__WHAT IS NEEDED__
Only one stretch of the data below is wanted: the lines starting at the one with "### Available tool" and ending at the one with "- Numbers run", both included, given again exactly.

(Items from a data source)
----------------

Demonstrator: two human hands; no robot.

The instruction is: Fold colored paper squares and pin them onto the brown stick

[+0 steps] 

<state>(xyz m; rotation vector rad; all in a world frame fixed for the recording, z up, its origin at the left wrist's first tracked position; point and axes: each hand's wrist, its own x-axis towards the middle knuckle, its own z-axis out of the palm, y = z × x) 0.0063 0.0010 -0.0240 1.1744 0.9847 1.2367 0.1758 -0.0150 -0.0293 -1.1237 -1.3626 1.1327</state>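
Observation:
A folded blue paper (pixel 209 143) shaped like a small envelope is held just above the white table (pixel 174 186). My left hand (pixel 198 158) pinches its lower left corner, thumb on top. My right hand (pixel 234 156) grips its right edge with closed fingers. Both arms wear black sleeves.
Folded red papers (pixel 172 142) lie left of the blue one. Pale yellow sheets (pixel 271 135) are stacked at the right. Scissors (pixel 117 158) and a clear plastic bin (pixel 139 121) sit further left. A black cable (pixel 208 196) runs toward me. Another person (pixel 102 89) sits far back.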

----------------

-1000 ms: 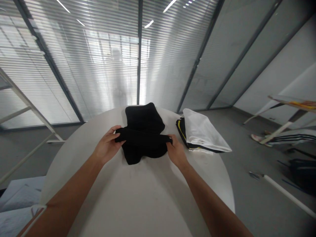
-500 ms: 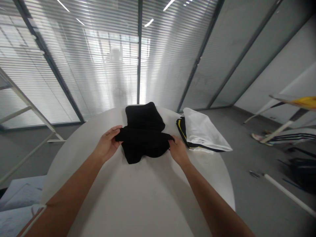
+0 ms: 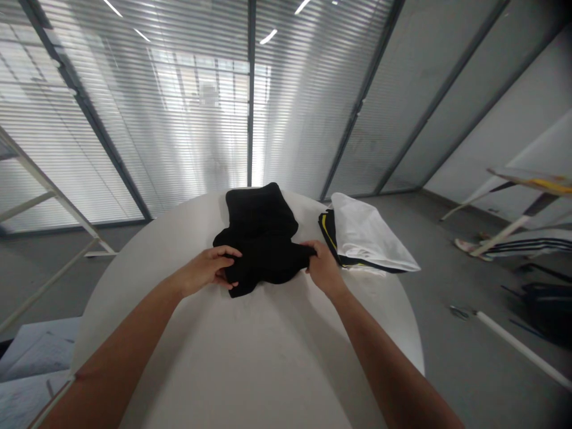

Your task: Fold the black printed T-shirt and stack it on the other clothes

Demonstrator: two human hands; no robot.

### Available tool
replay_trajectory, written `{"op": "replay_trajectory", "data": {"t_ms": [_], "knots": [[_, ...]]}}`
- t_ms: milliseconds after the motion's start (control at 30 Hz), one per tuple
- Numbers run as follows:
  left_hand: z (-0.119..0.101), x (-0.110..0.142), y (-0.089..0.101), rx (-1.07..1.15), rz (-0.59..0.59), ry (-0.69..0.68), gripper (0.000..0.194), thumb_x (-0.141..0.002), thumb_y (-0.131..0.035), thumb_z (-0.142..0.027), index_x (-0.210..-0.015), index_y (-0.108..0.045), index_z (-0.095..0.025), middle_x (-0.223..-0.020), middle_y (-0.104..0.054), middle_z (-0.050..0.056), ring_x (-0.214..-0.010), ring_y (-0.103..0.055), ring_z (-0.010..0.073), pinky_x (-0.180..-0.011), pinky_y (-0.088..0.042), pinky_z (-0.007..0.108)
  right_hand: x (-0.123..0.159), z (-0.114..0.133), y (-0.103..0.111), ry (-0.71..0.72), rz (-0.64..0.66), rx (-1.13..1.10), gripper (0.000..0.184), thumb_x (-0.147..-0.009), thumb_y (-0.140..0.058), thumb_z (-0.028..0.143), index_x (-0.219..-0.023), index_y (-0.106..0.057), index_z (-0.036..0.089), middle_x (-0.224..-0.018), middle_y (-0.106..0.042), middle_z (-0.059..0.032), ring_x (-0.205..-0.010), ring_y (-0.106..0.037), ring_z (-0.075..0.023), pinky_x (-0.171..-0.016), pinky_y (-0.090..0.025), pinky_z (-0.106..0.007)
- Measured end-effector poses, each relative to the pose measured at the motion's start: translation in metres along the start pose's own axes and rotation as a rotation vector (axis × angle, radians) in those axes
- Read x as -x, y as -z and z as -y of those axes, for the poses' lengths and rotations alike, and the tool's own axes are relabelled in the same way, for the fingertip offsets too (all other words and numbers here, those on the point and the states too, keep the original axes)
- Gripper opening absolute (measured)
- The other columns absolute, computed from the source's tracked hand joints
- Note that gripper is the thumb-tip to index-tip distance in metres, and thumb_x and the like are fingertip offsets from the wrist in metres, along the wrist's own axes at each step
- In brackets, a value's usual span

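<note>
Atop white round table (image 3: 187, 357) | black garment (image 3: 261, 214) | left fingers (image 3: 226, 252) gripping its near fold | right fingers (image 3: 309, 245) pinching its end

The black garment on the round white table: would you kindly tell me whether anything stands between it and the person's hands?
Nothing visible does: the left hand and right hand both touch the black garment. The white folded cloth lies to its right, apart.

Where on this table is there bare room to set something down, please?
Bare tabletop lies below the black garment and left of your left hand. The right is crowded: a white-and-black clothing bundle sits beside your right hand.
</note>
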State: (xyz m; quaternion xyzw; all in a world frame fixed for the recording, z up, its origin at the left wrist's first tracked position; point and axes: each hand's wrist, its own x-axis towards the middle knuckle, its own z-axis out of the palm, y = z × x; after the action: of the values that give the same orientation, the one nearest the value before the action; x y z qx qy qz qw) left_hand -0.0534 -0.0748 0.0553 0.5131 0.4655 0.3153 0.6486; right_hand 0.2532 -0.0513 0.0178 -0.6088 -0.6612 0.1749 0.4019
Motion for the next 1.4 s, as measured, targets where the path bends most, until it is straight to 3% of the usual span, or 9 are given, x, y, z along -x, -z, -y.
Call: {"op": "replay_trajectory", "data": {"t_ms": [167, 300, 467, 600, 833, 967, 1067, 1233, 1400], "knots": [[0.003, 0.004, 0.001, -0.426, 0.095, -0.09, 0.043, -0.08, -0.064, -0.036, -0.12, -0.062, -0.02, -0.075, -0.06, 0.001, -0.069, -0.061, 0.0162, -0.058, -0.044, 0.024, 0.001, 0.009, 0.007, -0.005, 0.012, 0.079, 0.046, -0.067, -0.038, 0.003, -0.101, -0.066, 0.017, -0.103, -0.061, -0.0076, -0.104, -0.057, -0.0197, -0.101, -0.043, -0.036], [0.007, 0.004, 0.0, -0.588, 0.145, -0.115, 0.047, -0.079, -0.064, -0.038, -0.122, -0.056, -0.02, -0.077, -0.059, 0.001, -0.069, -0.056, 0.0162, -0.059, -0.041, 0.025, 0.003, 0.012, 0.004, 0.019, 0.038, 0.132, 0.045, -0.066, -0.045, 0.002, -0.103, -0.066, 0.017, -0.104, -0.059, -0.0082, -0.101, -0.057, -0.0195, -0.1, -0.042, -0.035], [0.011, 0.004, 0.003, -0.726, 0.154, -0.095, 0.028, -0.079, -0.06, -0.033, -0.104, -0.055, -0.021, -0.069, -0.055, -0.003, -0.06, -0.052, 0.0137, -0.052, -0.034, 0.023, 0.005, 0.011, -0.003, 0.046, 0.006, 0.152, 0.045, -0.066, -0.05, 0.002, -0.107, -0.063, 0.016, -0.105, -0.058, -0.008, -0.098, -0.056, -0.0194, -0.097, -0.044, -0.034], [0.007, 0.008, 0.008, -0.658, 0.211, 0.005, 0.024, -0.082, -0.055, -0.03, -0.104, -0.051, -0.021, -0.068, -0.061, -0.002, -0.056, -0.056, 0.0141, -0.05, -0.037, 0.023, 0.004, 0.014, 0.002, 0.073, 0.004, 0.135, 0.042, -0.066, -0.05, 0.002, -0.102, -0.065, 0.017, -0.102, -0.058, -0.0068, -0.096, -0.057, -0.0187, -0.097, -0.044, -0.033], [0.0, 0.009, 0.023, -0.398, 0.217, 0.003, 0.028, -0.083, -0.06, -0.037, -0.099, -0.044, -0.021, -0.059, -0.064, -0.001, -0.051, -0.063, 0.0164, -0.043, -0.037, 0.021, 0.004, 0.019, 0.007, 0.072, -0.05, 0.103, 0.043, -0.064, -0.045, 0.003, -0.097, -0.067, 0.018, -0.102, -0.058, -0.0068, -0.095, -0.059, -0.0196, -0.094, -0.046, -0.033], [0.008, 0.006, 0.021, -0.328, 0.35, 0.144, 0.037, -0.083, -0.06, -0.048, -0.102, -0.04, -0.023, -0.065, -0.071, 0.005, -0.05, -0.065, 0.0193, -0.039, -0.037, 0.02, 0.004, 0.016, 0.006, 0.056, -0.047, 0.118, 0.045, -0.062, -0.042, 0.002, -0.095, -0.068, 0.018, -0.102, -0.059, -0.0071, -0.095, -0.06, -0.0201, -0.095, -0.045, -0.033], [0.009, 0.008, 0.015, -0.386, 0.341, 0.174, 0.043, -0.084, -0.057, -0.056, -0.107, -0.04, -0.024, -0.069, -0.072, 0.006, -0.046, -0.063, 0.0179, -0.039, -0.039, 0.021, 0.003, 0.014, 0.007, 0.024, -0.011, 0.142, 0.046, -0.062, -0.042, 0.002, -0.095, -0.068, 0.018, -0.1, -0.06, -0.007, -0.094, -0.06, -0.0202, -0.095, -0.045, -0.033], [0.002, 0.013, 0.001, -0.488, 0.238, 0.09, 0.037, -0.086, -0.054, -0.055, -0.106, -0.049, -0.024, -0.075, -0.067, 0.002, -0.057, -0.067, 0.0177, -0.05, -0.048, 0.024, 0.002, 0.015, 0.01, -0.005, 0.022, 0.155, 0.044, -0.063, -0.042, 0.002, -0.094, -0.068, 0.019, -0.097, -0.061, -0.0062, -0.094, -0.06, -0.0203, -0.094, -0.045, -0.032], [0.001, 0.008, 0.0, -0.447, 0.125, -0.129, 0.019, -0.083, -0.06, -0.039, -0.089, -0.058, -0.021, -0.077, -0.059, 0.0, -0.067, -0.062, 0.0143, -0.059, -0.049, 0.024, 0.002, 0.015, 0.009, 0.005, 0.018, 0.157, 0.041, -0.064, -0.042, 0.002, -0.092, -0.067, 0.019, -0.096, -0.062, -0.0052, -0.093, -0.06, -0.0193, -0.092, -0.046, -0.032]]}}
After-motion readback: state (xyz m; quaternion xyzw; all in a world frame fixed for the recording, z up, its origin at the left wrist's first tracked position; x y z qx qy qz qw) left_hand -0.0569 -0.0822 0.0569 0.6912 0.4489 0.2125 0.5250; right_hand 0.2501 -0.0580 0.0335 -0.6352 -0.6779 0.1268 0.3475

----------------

__ANSWER SPACE__
### Available tool
replay_trajectory, written `{"op": "replay_trajectory", "data": {"t_ms": [_], "knots": [[_, ...]]}}`
- t_ms: milliseconds after the motion's start (control at 30 Hz), one per tuple
- Numbers run as follows:

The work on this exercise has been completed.